Tahoma
Was plumbing the depths of my ignorance today and got a solid ping at about 1:00 p.m. when I confirmed that, although I’ve read about it on numerous occasions I’d really learned nothing about Unicode, character sets, glyphs or even the difference between a browser and an operating system.
I wanted to figure out why I am able use some special characters (such as →
, aka. rarr
, the “rightwards arrow”) in the title
element of a web page and have them display as intended in the titlebar of Mac browsers, then get nothing but those nasty squares in the titlebar of browsers running in XP (with the curious exception of Safari, version 3.0.4 beta). I tested all of these during my lunch hour, which process directly preceded a fairly hazy epiphany that I had wasted all morning due to several dumbass assumptions.
One of these was that I had seen rarr
in the titlebar of Firefox windows on the PC before, so I didn’t question that. This led me to spend a lot of time setting up a series of test pages using different doctypes, poring over the W3C specs, and thinking that eventually I’d hit on the answer. Related thoughts included numerical names, since they are so far down the Unicode chart (e.g. #8594
instead of rarr
), strict doctypes and source order.
Despite being under-caffeinated, I did notice that the entities were working perfectly for text rendered in the viewport on my Windows browsers (Firefox, Opera, both IEs), and also in browsers’ bookmarks lists. And then there was Safari on Windows, where rarr
put in a confident appearance in the weirdly inappropriate brushed metal titlebar, but failed to show down in the taskbar.

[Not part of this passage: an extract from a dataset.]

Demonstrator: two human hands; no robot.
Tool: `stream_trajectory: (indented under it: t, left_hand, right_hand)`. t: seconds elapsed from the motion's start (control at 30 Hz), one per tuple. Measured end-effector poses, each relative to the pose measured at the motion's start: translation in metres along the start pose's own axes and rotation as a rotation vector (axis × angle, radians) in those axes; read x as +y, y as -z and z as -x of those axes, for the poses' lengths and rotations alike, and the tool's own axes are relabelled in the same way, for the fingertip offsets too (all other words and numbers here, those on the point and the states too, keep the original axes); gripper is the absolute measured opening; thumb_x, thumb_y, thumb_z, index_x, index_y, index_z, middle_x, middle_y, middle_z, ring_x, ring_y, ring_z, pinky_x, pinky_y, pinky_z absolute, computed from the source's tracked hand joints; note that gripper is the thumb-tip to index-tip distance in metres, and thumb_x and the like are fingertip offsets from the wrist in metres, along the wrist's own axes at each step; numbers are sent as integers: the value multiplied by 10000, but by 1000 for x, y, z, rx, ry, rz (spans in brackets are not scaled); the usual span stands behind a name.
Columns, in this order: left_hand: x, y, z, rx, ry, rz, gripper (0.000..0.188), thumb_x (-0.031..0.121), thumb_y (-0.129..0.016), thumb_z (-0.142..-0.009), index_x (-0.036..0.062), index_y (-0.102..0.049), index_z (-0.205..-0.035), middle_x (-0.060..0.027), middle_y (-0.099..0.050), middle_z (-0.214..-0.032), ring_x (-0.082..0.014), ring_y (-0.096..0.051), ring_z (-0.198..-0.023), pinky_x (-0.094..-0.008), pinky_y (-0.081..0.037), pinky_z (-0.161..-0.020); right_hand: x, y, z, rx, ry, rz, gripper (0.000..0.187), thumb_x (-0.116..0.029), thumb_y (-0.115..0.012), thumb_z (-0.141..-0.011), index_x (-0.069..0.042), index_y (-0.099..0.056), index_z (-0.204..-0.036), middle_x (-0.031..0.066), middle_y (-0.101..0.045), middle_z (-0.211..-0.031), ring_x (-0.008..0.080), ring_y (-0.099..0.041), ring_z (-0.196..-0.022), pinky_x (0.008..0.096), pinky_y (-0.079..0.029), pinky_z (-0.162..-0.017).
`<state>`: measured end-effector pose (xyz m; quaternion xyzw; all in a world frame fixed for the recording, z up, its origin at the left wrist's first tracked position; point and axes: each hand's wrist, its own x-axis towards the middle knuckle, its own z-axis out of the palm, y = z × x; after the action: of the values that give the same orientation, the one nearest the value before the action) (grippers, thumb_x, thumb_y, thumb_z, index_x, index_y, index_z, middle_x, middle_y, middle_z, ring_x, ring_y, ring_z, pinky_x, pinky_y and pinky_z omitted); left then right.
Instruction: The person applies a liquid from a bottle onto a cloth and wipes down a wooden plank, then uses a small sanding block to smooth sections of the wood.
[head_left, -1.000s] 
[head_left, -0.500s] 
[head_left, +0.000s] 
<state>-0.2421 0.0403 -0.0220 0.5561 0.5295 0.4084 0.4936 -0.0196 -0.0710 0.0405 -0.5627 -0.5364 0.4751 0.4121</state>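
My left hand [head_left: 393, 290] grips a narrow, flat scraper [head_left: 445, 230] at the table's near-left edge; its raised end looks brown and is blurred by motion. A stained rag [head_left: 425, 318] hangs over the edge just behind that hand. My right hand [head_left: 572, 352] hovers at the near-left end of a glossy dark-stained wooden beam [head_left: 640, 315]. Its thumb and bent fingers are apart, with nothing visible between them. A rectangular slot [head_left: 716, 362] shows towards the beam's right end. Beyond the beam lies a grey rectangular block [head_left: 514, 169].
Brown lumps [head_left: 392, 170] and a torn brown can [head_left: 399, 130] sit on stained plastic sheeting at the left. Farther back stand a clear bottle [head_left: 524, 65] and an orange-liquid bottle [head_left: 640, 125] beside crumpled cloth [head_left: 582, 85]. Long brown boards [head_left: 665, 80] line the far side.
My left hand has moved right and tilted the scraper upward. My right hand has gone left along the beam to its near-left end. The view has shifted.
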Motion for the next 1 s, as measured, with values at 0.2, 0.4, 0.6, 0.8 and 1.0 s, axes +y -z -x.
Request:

Cogs ground. Stomach rumbled. Vague thoughts slowly caught up with each other, eventually, inevitably rear-ending each other. No, chief. The reason why you can’t get those arrows to appear in the titlebar is because the titlebar belongs to the operating system, except for Safari who apparently belongs to Steve. (Really, what do I know? I am making this up as I go along.) On Windows XP the standard system font is Tahoma. And guess what Tahoma doesn’t have?
Why yes, it’s rightwards arrows! Or arrows of any kind! Neither diamonds, nor hearts, nor spades or clubs for that matter. In fact, a great many of the HTML entities you cannot have. Andrew Thompson’s excellent Unicode Font Inspection Tool for OS X can give you a sense of it. Which left me coming back to one thing over and over for the rest of the day. If Windows 2000 and XP handle Unicode natively, why does the default system font have so many missing glyphs? It’s nice enough to look all day, sure, but why accept that kind of limitation?
Tahoma debuted in in 1995, when Microsoft released you-know-what. Matthew Carter designed it for them, which itself was a big deal. Version 1.00 supported a relatively narrow Unicode range, and I’m assuming it didn’t support that many glyphs. According to Unicode Font Info I have version 1.50 on my Mac, which contains 246 glyphs (compared with 2,826 for my version of Lucida Grande, the system font on OS X). Yet Windows XP SP2, shipped with Tahoma 3.14, which contains 2,034 glyphs… but still no love for rarr
.
Oh well, since everyone’s rushing out to get Vista it won’t be long before Segoe UI, with its 2,843 glyphs (one of which must surely be rarr
) replaces Tahoma and I can go about my business of filling the titlebar with arrows on both platforms. That will be a happy day, and long overdue.
Hi! Thanks a lot for this post. I was having this problem, that a unicode character was being displayed only in Vista, but never in XP or 2k.
After hours of Googling I finally found your post, and immediately went to MS Word to check it – and as you said – Tahoma font in Win XP simply does not have the characters I needed. This is something I never realized until now.
But can you tell me how you actually resolved this problem? Is there a special font in XP or 2k which should be used whenever you need a special glyph?
September 30th, 2008 at 8:45 am #
But can you tell me how you actually resolved this problem?
vekipeki, I resolved it by not using arrows in the title—although you can specify fonts through CSS, these rules only take effect inside the viewport. Styling of the browser chrome (including the titlebar) is controlled either by the operating system or by the browser itself (e.g Safari does render the arrows). I don’t know how Safari does it—perhaps it substitutes Tahoma for glyphs in another font? But in terms of web authoring you can’t do anything about it. (Or if you can, then you shouldn’t!)